Problem.
Nothing but the lines from the one containing "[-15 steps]" through the one containing "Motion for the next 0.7", both included, should be given again, each exactly as written below.

[Data extracted from a collection]
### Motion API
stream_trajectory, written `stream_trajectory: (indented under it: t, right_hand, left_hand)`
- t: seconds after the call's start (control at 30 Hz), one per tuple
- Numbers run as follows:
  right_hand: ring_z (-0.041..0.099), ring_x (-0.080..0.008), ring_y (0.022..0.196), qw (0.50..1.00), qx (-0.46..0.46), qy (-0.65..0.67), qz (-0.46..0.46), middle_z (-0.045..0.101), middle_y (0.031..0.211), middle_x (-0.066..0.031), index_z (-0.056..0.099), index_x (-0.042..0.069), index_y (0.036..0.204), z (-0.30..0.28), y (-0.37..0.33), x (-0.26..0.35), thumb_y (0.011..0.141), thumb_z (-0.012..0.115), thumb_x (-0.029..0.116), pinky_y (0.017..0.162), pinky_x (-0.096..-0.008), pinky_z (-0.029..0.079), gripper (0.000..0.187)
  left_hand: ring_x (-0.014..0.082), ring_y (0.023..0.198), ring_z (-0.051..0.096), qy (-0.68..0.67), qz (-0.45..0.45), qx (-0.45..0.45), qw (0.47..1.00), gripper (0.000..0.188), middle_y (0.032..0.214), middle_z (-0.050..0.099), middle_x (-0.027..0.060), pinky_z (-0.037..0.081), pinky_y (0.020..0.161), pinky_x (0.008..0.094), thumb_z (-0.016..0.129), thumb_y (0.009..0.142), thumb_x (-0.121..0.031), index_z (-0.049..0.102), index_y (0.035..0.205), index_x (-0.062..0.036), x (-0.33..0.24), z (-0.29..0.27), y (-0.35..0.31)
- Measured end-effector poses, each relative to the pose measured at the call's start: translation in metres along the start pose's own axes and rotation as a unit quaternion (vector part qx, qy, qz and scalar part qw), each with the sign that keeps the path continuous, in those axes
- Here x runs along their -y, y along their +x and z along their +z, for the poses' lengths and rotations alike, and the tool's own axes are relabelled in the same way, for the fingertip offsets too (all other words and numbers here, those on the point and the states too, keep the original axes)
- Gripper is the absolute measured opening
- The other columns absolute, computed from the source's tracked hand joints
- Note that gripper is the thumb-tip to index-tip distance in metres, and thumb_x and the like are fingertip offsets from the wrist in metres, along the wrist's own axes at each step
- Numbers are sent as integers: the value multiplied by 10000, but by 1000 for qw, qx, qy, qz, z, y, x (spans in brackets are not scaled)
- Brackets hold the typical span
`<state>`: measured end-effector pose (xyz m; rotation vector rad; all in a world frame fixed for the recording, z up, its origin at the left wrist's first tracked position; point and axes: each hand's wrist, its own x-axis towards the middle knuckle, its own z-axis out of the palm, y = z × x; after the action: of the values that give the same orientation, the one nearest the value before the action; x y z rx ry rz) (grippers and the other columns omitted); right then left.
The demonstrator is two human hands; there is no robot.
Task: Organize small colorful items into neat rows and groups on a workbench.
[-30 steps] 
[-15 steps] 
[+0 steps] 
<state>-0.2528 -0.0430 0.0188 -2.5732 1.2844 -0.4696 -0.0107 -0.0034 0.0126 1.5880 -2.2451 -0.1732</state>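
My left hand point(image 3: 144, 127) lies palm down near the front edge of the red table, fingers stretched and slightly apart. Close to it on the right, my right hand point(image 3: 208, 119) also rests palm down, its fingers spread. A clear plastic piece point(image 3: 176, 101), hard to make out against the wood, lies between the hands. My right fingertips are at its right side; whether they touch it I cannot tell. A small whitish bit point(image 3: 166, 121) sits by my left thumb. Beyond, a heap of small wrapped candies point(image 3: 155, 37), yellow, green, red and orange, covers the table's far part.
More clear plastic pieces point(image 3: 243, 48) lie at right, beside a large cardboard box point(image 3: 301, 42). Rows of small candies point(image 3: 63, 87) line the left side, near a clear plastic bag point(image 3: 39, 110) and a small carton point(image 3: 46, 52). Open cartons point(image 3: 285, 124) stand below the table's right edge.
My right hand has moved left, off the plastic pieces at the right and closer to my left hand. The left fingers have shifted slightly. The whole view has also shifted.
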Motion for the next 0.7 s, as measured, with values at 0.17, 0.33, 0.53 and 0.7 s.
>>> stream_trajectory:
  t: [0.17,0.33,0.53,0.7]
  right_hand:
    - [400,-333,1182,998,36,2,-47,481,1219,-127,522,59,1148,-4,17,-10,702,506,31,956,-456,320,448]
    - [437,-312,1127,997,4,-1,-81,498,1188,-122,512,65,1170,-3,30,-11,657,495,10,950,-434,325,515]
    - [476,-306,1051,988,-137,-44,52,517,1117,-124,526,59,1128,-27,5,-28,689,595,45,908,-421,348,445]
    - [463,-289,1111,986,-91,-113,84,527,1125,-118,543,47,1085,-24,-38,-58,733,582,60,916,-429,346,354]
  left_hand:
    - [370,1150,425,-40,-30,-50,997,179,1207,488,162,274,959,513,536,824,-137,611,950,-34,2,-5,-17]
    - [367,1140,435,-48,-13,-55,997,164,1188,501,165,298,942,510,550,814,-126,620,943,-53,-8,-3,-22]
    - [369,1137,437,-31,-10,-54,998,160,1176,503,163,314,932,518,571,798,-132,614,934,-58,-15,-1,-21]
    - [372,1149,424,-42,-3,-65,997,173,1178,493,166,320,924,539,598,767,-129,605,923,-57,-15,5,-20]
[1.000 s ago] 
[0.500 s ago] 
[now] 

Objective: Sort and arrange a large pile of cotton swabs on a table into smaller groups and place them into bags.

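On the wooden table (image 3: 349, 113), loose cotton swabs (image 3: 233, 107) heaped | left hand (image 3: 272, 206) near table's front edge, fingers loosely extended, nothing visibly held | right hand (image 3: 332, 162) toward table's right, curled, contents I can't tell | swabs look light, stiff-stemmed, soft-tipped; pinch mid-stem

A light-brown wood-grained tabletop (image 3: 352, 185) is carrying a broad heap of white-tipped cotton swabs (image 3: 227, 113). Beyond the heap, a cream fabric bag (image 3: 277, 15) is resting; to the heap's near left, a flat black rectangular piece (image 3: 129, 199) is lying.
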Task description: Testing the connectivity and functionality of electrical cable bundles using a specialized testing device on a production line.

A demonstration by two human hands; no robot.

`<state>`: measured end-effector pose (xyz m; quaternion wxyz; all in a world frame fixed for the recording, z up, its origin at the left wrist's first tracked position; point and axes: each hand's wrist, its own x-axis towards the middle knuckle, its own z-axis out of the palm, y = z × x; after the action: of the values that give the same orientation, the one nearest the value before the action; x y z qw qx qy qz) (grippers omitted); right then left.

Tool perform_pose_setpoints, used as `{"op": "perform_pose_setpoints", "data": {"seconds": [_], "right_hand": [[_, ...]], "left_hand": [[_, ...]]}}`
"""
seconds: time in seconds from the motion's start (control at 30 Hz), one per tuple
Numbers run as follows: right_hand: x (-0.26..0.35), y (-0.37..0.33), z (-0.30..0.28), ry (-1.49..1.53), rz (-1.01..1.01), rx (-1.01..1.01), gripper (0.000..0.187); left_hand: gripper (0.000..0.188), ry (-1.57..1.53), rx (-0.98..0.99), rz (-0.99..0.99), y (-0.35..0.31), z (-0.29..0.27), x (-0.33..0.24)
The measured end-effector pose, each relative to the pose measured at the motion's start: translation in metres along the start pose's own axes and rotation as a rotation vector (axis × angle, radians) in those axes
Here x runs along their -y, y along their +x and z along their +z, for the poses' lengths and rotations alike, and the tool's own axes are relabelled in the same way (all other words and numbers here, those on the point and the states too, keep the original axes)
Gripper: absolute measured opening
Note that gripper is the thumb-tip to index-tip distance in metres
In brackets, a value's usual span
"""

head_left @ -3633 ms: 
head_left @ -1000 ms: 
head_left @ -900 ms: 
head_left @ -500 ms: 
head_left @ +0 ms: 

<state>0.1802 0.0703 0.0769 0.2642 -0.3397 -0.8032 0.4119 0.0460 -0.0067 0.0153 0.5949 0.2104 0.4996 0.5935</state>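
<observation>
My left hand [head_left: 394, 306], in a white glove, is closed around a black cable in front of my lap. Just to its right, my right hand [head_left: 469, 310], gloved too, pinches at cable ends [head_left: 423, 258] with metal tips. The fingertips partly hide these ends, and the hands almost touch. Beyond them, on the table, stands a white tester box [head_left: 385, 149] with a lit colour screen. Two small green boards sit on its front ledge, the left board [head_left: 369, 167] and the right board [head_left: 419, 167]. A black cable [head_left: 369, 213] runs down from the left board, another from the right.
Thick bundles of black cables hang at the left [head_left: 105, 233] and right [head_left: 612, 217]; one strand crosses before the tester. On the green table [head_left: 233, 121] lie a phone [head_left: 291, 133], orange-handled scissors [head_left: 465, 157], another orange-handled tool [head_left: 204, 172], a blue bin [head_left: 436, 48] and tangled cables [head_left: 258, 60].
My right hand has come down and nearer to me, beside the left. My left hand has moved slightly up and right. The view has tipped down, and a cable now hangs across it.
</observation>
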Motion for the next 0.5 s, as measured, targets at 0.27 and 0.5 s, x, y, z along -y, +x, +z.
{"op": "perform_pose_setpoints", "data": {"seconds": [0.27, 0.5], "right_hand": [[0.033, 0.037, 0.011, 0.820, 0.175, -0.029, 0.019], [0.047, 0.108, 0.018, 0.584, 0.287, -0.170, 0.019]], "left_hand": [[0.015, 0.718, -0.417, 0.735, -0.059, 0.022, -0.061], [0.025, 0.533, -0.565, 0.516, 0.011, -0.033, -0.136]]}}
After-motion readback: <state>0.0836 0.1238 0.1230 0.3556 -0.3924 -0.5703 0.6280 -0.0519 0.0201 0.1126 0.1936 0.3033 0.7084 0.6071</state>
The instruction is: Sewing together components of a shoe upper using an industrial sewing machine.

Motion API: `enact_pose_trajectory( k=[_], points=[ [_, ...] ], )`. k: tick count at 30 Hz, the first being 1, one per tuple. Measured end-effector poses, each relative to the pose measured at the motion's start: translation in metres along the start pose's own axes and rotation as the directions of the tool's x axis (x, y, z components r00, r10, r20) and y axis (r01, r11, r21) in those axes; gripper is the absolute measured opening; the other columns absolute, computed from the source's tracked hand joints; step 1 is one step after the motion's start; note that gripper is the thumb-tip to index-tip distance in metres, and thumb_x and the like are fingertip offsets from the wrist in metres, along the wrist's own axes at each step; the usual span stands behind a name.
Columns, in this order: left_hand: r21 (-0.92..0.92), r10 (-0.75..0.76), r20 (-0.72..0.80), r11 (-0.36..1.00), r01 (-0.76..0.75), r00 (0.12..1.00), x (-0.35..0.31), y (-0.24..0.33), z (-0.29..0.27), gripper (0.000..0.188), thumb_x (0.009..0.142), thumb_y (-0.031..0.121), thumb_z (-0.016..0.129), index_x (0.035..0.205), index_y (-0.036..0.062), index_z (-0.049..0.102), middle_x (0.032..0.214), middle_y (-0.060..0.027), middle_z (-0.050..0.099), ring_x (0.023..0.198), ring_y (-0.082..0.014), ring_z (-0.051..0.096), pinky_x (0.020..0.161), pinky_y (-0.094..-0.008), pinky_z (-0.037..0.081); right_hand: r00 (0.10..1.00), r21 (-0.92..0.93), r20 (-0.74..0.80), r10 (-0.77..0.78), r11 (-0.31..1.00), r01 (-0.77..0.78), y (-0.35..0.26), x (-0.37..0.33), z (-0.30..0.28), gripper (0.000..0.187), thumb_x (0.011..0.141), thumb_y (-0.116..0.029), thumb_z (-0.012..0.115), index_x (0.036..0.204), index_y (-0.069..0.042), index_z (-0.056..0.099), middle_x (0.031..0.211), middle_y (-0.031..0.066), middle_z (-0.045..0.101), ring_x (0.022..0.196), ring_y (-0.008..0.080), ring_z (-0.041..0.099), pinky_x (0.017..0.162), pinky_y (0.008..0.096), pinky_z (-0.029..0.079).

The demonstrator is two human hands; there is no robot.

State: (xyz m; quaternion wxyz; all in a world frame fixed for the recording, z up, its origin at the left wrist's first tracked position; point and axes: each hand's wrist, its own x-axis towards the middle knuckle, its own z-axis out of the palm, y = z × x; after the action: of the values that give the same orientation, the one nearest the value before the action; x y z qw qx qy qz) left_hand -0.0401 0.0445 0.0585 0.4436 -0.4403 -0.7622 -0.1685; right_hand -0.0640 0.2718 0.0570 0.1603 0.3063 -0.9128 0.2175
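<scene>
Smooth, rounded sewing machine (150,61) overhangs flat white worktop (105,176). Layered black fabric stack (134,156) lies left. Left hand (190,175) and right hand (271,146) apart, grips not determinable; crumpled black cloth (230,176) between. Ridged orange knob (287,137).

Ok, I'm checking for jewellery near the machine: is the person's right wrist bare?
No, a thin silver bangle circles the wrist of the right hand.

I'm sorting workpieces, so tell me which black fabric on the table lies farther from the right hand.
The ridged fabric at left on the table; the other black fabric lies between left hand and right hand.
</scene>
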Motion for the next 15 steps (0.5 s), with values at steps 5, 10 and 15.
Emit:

Your response.
[-15 steps] 
[+0 steps] 
<state>-0.2528 -0.0430 0.0188 -2.5732 1.2844 -0.4696 -0.0107 -0.0034 0.0126 1.5880 -2.2451 -0.1732</state>
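My left hand point(image 3: 144, 127) lies palm down near the front edge of the red table, fingers stretched and slightly apart. Close to it on the right, my right hand point(image 3: 208, 119) also rests palm down, its fingers spread. A clear plastic piece point(image 3: 176, 101), hard to make out against the wood, lies between the hands. My right fingertips are at its right side; whether they touch it I cannot tell. A small whitish bit point(image 3: 166, 121) sits by my left thumb. Beyond, a heap of small wrapped candies point(image 3: 155, 37), yellow, green, red and orange, covers the table's far part.
More clear plastic pieces point(image 3: 243, 48) lie at right, beside a large cardboard box point(image 3: 301, 42). Rows of small candies point(image 3: 63, 87) line the left side, near a clear plastic bag point(image 3: 39, 110) and a small carton point(image 3: 46, 52). Open cartons point(image 3: 285, 124) stand below the table's right edge.
My right hand has moved left, off the plastic pieces at the right and closer to my left hand. The left fingers have shifted slightly. The whole view has also shifted.
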Motion for the next 0.7 s, as measured, with values at 0.17, 0.33, 0.53 and 0.7 s.

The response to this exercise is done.